Your task:
Filter the entries below, keeping only lines with the word "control".

Input material:
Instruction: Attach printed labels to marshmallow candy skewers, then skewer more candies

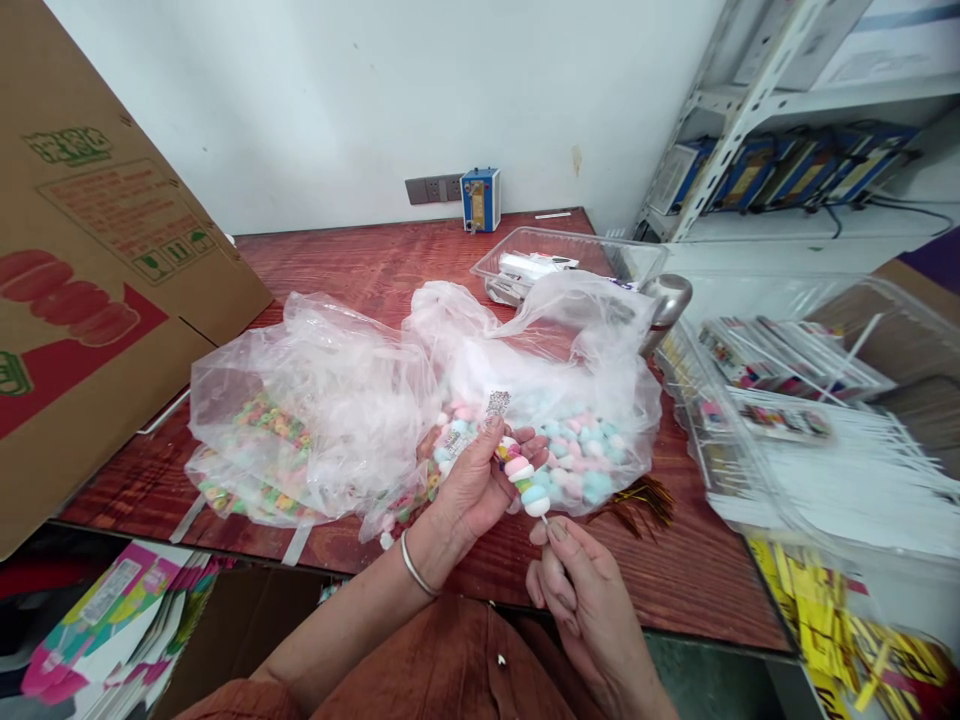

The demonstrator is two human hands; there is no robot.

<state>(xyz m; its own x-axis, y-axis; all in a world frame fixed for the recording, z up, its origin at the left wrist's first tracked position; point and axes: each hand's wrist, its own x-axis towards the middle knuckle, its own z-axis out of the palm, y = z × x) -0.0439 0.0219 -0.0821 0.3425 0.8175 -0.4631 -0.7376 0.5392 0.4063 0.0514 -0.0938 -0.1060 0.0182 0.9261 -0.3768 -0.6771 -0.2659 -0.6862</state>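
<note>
Your left hand curls around the top of a candy skewer, fingers closed on its sweets. Just below, your right hand pinches the stick's lower end. Beyond both lies a plastic bag of sweets.

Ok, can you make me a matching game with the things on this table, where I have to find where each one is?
Things:
1. candy skewer
2. cardboard box
3. blue device
4. silver bangle

Places:
A. at the back of the table, against the wall
B. on the left wrist
C. held between the left hand and the right hand
D. leaning at the left edge of the table

Right pairs: 1-C, 2-D, 3-A, 4-B
</note>
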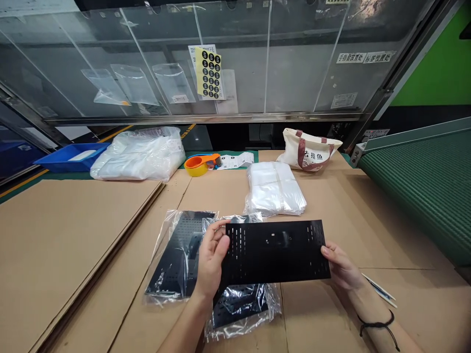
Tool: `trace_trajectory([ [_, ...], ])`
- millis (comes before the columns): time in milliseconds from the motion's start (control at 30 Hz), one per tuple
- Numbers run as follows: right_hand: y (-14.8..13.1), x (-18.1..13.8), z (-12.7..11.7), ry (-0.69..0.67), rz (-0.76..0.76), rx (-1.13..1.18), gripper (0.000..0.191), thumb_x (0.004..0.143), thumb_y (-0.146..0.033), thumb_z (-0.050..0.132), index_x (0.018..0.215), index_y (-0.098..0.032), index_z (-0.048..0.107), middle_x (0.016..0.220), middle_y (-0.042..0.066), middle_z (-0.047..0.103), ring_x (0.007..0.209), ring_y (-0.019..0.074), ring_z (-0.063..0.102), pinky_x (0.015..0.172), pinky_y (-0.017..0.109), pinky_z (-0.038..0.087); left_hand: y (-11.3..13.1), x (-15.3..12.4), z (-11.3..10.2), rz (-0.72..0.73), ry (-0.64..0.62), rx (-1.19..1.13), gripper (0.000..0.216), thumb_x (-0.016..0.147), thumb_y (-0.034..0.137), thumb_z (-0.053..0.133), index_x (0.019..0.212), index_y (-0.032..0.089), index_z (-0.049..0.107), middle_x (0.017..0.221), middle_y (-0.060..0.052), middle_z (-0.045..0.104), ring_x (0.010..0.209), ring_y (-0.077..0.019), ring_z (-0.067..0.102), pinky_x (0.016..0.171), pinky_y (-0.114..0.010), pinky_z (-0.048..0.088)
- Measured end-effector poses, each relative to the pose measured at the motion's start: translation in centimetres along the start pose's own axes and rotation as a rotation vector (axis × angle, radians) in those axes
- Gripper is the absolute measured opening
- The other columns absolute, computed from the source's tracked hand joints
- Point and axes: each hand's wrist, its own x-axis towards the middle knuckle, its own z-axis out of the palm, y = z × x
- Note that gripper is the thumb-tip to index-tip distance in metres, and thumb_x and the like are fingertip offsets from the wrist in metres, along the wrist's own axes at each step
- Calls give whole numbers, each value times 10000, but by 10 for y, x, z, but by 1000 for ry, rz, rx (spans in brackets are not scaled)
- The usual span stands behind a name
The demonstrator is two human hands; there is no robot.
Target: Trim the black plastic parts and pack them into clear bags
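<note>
Both hands hold up a flat black panel [279, 255] with rows of small slots near its two ends. My left hand [211, 255] grips its left edge, thumb on the front face. At the right edge, my right hand [342, 264] pinches it between thumb and fingers. Under and behind the panel lies a black panel in a clear plastic bag [243, 309], partly hidden. Another bagged black panel [176, 260] rests just left of it. Beyond the held panel sits a stack of clear plastic bags [275, 186].
Cardboard sheets [81, 220] lie stacked at left. Toward the back stand a blue tray [66, 159], a large bundle in white plastic [140, 154], a tape dispenser [200, 163] and a cloth bag [311, 152]. A green conveyor belt [423, 181] borders the right; tweezers [380, 289] lie near my right wrist.
</note>
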Motion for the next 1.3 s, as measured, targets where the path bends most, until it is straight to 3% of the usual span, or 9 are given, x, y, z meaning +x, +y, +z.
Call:
trace_trajectory([
  [67, 0, -1, 0, -18, 19, -15, 320, 612, -450, 835, 784, -189, 767, 768, 95, 758, 699, 252, 726, 692, 345, 585, 3, -1, -1, 5, -71, 55, 485, 729, 407, 740, 1148, 243, 556, 875, -7, 657, 732, -152, 610, 664, -231, 468],
  [200, 1, -1, 0, -49, 39, -32, 308, 622, -433, 832, 799, -188, 772, 750, 80, 755, 652, 208, 717, 559, 237, 547, 9, -1, -1, 16, -73, 266, 209, 728, 372, 740, 779, 205, 626, 675, 26, 574, 579, -107, 499, 550, -206, 389],
  [300, 2, -1, 0, -47, 46, -18, 325, 611, -434, 840, 799, -180, 769, 740, 78, 753, 666, 207, 721, 548, 220, 536, 10, 2, 0, -15, -13, 227, 327, 788, 463, 658, 631, 180, 609, 609, 10, 552, 572, -114, 480, 546, -217, 383],
  [433, 2, 0, 0, -26, 41, 6, 347, 605, -462, 843, 794, -184, 757, 775, 92, 759, 714, 235, 727, 604, 267, 561, 6, 6, 2, -194, 130, -42, 378, 735, 554, 682, 779, 178, 672, 569, 21, 572, 502, -106, 485, 481, -206, 385],
  [533, 1, 1, 1, 34, 0, 26, 374, 598, -482, 846, 817, -197, 743, 824, 96, 763, 758, 256, 726, 750, 360, 574, 4, 8, 4, -183, 191, -122, 405, 713, 521, 727, 925, 178, 690, 579, 31, 596, 512, -92, 503, 498, -183, 407],
  [733, 2, 4, 2, 63, -68, 91, 403, 619, -490, 838, 901, -222, 732, 861, 62, 764, 740, 202, 711, 754, 309, 565, 2, 8, 3, -138, 124, -97, 391, 733, 463, 729, 1010, 187, 732, 730, -22, 713, 650, -129, 620, 632, -216, 503],
  [967, 5, 4, -4, 60, -109, 56, 523, 593, -641, 783, 930, -247, 721, 969, 86, 751, 894, 275, 699, 910, 448, 507, -2, 5, 2, -77, 42, -95, 410, 763, 478, 707, 1072, 209, 729, 898, -48, 756, 783, -155, 676, 805, -254, 537],
  [1067, 7, 3, -6, 15, -111, 53, 605, 552, -663, 790, 976, -237, 728, 1011, 107, 743, 950, 296, 689, 918, 450, 504, -3, 4, 3, -75, 21, -87, 442, 772, 483, 696, 1121, 212, 706, 960, -61, 754, 864, -191, 692, 849, -293, 543],
  [1300, 10, 3, 3, -16, -166, -23, 622, 606, -685, 746, 1017, -217, 732, 986, 114, 744, 920, 271, 697, 868, 388, 534, -15, 7, -5, -5, 62, 33, 404, 820, 440, 656, 1161, 225, 683, 1267, -66, 643, 1246, -255, 530, 1117, -378, 353],
])
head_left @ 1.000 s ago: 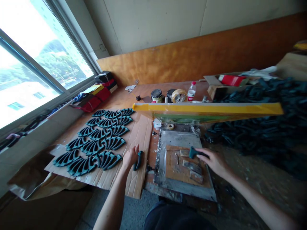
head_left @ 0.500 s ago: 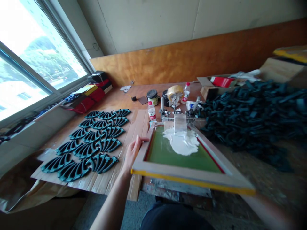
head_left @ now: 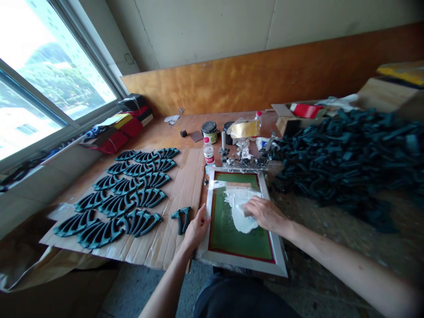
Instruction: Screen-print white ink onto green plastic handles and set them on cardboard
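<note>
A wooden-framed printing screen (head_left: 280, 260) with green mesh lies flat in front of me. White ink (head_left: 239, 206) is spread across its middle. My right hand (head_left: 263, 213) is closed on a squeegee (head_left: 243, 207) that rests in the ink. My left hand (head_left: 198, 229) grips the left rail of the frame. A single dark teal plastic part (head_left: 181, 218) lies on the cardboard just left of the frame.
Rows of teal parts (head_left: 122, 194) lie on cardboard (head_left: 172, 247) at the left. A big heap of the same parts (head_left: 347, 154) fills the right. Behind the screen stand a small bottle (head_left: 208, 152), ink tins (head_left: 210, 131) and a tape roll (head_left: 245, 128). A window is at the left.
The screen frame swung down from raised to flat on the base. My right hand moved from the part on the base to the squeegee in the ink; my left hand went to the frame's rail.
</note>
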Demonstrator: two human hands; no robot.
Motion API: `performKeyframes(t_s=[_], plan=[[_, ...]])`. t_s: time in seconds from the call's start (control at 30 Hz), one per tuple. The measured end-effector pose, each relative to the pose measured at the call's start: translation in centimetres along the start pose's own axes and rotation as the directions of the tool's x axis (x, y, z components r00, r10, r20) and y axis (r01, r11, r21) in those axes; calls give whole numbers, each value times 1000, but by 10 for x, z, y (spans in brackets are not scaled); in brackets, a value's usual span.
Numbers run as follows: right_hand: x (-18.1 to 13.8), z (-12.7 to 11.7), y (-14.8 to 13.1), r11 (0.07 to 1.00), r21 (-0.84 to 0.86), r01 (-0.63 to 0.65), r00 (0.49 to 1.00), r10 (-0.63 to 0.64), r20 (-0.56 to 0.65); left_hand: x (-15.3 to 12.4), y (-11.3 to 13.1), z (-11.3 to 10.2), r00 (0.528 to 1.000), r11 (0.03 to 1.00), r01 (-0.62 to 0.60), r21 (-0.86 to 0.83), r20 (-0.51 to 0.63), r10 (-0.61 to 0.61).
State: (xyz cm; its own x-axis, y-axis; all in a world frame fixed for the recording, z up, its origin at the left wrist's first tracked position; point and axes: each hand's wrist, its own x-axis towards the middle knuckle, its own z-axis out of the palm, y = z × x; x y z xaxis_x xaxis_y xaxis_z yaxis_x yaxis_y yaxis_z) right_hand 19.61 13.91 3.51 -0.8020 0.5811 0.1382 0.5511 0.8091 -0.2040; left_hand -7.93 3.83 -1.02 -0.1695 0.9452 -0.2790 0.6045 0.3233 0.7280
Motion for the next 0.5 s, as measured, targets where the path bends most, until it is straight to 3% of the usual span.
performKeyframes(t_s=[0.1, 0.2, 0.3, 0.4, 0.5], plan=[[-23, -8, 0, 976, 61, 208, 976, -212, 58, 0, -3, 2, 1000, 999, -2, -32, -11, 1], [-22, -17, 3, 970, 120, 212, 967, -226, 116, 0, -5, 4, 1000, 997, -15, -74, -26, 13], [-18, -7, -2, 987, 73, 142, 990, -140, -35, 0, -7, 5, 999, 989, -28, -148, -36, 23], [-29, 9, -11, 979, -7, 206, 955, -202, -218, -1, -8, 5, 999, 971, -28, -236, -38, 20], [-35, 7, -13, 966, 69, 250, 958, -237, -165, -1, -9, 5, 999, 956, -18, -293, -36, 8]])
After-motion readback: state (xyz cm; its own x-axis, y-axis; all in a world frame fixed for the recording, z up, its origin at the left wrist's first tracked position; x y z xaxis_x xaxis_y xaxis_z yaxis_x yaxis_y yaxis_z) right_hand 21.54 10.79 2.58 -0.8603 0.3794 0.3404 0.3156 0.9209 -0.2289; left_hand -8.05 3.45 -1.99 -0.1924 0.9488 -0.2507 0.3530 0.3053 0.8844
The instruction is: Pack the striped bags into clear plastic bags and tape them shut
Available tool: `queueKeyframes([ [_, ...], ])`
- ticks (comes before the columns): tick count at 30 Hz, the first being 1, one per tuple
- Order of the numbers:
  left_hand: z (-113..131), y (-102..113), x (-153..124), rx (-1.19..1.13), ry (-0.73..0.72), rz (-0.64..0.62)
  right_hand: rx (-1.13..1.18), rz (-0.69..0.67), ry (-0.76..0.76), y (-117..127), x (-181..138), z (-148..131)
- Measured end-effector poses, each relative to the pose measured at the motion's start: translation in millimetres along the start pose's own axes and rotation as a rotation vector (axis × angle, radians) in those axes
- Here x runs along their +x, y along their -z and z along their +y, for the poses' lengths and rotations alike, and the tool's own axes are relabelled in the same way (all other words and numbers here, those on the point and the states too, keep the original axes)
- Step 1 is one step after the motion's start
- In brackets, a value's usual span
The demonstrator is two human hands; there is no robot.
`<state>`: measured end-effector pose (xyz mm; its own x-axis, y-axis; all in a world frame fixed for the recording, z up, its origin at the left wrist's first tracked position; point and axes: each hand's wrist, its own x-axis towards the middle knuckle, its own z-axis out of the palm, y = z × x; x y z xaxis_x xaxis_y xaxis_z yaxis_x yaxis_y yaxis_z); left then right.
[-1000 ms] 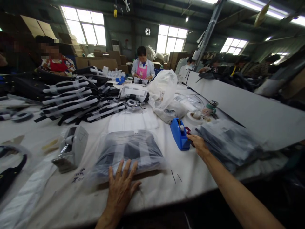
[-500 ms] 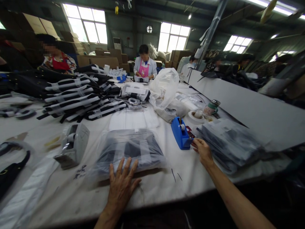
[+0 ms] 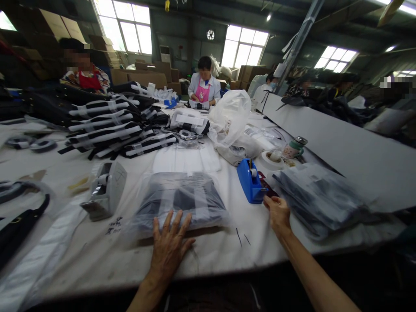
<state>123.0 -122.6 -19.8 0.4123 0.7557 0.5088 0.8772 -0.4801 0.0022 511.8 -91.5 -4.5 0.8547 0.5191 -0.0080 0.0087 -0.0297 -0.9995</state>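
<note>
My left hand [image 3: 172, 240] lies flat with spread fingers on the near edge of a clear plastic bag [image 3: 185, 197] that holds something dark with pale strips across it. My right hand [image 3: 278, 214] is closed in a pinch, its fingertips right by the front cutting end of a blue tape dispenser [image 3: 251, 184]. What the fingertips hold is too small to make out. The dispenser stands on the cloth-covered table [image 3: 224, 255], to the right of the bag. A dark red printed piece [image 3: 264, 182] lies just behind it.
On the left stand a grey tape dispenser [image 3: 105, 190] and a pile of black straps with white padding [image 3: 110, 125]. Bagged dark goods [image 3: 320, 195] lie right of my right hand. Farther back are a white plastic bag [image 3: 230, 117], a tape roll [image 3: 272, 160], a cup [image 3: 292, 149] and a co-worker [image 3: 204, 84].
My right hand has drawn slightly toward me at the dispenser's front end, its fingers curled tighter. My left hand stays on the bag. The whole view has shifted a little.
</note>
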Motion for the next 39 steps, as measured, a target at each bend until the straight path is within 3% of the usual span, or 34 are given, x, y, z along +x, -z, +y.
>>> queueKeyframes([
  [5, 3, 4, 0, -0.064, 0.064, -0.016, 0.003, -0.106, -0.073, 14, -26, 1],
  [8, 7, 7, -2, -0.085, 0.080, -0.067, -0.095, -0.351, 0.061, -9, -58, -25],
  [14, 8, 3, -6, -0.116, 0.093, -0.109, -0.248, -1.399, 0.258, -127, -164, -78],
  [17, 10, 3, -7, -0.116, 0.094, -0.084, -0.405, -1.682, 0.490, -189, -209, -85],
  [21, 9, 5, -9, -0.174, 0.110, -0.103, -0.703, -1.884, 0.858, -244, -239, -83],
  [25, 6, 4, -12, -0.225, 0.117, -0.109, -0.958, -1.926, 1.086, -263, -249, -75],
  [29, 4, -3, -15, -0.232, 0.107, -0.092, -1.094, -1.742, 1.248, -267, -250, -65],
  [33, 6, -9, -16, -0.235, 0.100, -0.097, -1.044, -1.520, 1.265, -268, -237, -67],
  [36, 7, -10, -16, -0.225, 0.118, -0.090, -0.885, -1.358, 1.233, -259, -213, -85],
  [39, 8, -9, -16, -0.238, 0.121, -0.076, -0.764, -1.372, 1.131, -237, -181, -111],
])
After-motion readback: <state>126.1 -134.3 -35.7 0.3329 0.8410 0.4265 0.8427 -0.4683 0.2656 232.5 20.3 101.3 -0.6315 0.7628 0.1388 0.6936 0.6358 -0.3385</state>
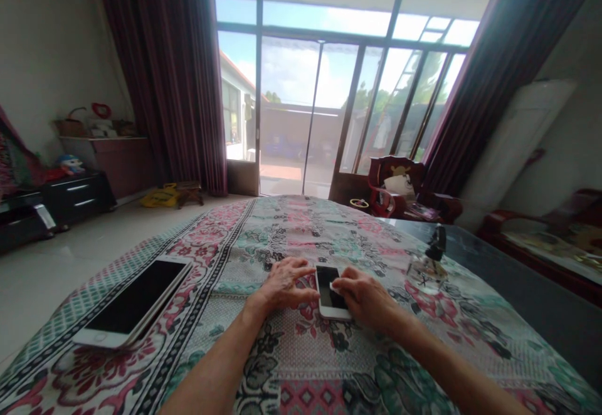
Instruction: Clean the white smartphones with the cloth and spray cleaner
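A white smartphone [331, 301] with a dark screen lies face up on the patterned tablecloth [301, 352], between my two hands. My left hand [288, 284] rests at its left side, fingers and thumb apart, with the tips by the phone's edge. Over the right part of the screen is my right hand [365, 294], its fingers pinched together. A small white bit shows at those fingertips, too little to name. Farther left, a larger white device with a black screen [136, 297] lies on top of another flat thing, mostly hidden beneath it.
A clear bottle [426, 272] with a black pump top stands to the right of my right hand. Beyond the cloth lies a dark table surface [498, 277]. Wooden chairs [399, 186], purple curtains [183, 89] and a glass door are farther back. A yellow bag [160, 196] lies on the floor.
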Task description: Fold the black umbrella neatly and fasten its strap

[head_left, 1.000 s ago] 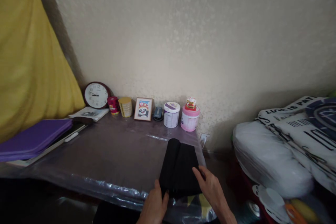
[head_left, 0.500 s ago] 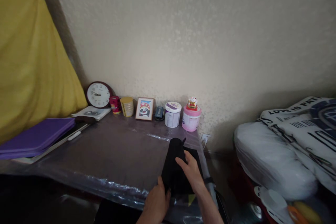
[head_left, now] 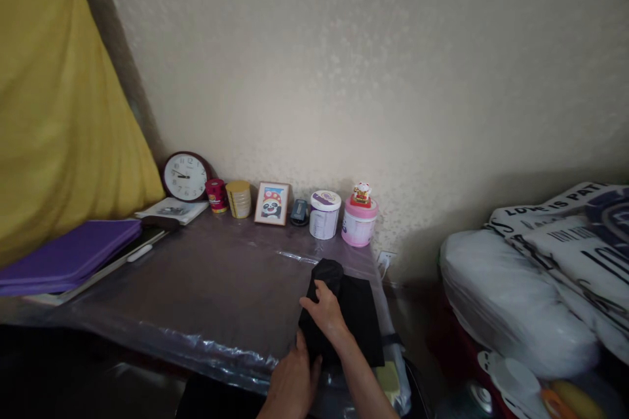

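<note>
A piece of black cloth (head_left: 361, 314) lies at the right end of the table, flat on its right side and folded over on its left. My right hand (head_left: 327, 311) rests on top of the folded part, thumb and forefinger stretched apart; its other fingers are partly hidden. At the lower left corner of the cloth, my left hand (head_left: 293, 373) pinches the edge between thumb and fingers. A pale yellow patch (head_left: 388, 380) shows beside the near right corner of the cloth.
A plastic-covered table (head_left: 221, 281) stands against the wall. Along its back are a clock (head_left: 185, 177), red can (head_left: 216, 196), yellow-lidded container (head_left: 239, 200), panda picture (head_left: 271, 204), white tub (head_left: 324, 216) and pink tub (head_left: 358, 226). Purple folders (head_left: 73, 258) lie left; a plastic-wrapped bundle (head_left: 511, 301) sits right.
My right hand has moved left and laid the raised fold of black cloth down, baring more of the flat right part. My left hand stays at the near left corner.
</note>
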`<state>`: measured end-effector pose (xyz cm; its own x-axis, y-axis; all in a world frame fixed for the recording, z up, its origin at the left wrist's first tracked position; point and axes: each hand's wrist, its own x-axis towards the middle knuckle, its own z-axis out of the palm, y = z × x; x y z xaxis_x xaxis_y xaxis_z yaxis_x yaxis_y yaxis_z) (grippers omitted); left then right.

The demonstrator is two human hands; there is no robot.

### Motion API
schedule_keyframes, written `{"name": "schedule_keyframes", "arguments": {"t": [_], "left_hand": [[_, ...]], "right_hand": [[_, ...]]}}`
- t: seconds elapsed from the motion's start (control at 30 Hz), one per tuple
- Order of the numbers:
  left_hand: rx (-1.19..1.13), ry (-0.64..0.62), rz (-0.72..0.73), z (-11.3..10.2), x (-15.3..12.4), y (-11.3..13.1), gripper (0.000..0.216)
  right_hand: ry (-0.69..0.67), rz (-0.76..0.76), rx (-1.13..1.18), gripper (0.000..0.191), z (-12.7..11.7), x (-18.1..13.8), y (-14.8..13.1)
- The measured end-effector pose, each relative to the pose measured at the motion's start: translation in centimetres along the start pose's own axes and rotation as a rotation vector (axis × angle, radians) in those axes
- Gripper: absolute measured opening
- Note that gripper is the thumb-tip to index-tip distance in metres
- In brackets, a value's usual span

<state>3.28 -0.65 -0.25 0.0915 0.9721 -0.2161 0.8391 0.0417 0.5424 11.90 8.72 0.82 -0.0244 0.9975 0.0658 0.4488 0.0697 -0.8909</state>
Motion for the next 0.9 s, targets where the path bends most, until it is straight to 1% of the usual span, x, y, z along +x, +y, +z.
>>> {"name": "schedule_keyframes", "arguments": {"t": [0.1, 0.23, 0.37, 0.5, 0.6, 0.67, 0.7, 0.77, 0.83, 0.9], "left_hand": [[-0.082, 0.027, 0.081, 0.0, -0.8, -0.7, 0.06], [-0.143, -0.007, 0.109, -0.3, -1.7, -1.0, 0.06], [-0.05, -0.059, 0.152, -0.5, -1.4, -0.6, 0.068], [0.126, -0.124, 0.119, -0.7, -0.9, 0.0, 0.066], [0.204, -0.137, 0.097, -0.7, -0.7, 0.3, 0.062], [0.212, -0.126, 0.089, -0.7, -0.7, 0.4, 0.057], [0.21, -0.118, 0.088, -0.7, -0.7, 0.4, 0.055], [0.205, -0.124, 0.087, -0.7, -0.7, 0.5, 0.055], [0.209, -0.148, 0.071, -0.8, -0.7, 0.7, 0.06], [0.212, -0.171, 0.04, -1.0, -0.8, 0.9, 0.065]], "right_hand": [[-0.032, 0.004, -0.069, 0.046, -0.1, 0.0, -0.3], [-0.046, -0.004, -0.221, 0.045, -0.1, -0.2, -1.0], [-0.068, -0.022, -0.382, 0.042, -0.1, -0.4, -1.5], [-0.131, -0.046, -0.447, 0.04, 0.0, -0.8, -1.9], [-0.24, -0.168, -0.422, 0.028, -0.6, -1.6, -2.4], [-0.318, -0.31, -0.368, 0.021, -1.4, -2.5, -2.6], [-0.337, -0.382, -0.341, 0.02, -1.9, -3.0, -2.7], [-0.327, -0.499, -0.312, 0.023, -2.9, -3.8, -2.4], [-0.297, -0.57, -0.33, 0.025, -3.7, -4.2, -1.7], [-0.299, -0.623, -0.369, 0.025, -4.2, -3.9, -0.8]]}}
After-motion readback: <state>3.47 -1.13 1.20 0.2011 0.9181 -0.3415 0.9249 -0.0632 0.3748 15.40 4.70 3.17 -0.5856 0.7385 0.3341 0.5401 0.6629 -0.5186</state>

Solution for this exercise:
- millis (comes before the columns): time in milliseconds from the motion's start (control at 30 Hz), one per tuple
Motion API: `performKeyframes(t_s=[_], plan=[[_, ...]])`. t_s: time in seconds from the call's start (control at 30 Hz), one per tuple. The measured end-effector pose, each relative to the pose measured at the call's start: translation in centimetres along the start pose's own axes and rotation as the directions of the tool's x axis (x, y, z components r00, r10, r20) and y axis (r01, r11, r21) in those axes; calls give whole numbers, each value times 1000, but by 10 for x, z, y (spans in brackets are not scaled); in brackets, a value's usual span.
- t: seconds elapsed from the motion's start (control at 30 Hz), one per tuple

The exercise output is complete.